What to produce
An exact copy of the listing below is the answer, with the pictures removed.

Supplied information
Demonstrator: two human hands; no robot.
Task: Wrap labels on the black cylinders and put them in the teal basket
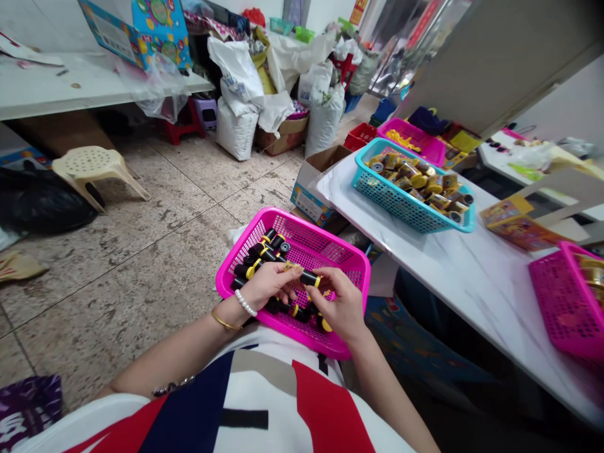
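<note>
A pink mesh basket [330,251] rests on my lap, holding several black cylinders with yellow bands [264,251]. Over the basket, my left hand [268,286] and my right hand [342,302] are both closed on one black-and-yellow cylinder [309,277], held level between them. My left fingers pinch its left end and my right fingers pinch its right end. More cylinders lie under my hands near the basket's front wall.
A white marble table [448,264] stands to my right with a teal basket [401,201] of yellow-labelled pieces, a pink basket [561,302] and a yellow box [514,220]. A cream stool [94,167], a cardboard box [314,189] and white sacks [238,113] are on the floor.
</note>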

Solution to the exercise
Demonstrator: two human hands; no robot.
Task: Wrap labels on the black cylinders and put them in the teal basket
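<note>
A pink mesh basket [330,251] rests on my lap, holding several black cylinders with yellow bands [264,251]. Over the basket, my left hand [268,286] and my right hand [342,302] are both closed on one black-and-yellow cylinder [309,277], held level between them. My left fingers pinch its left end and my right fingers pinch its right end. More cylinders lie under my hands near the basket's front wall.
A white marble table [448,264] stands to my right with a teal basket [401,201] of yellow-labelled pieces, a pink basket [561,302] and a yellow box [514,220]. A cream stool [94,167], a cardboard box [314,189] and white sacks [238,113] are on the floor.
</note>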

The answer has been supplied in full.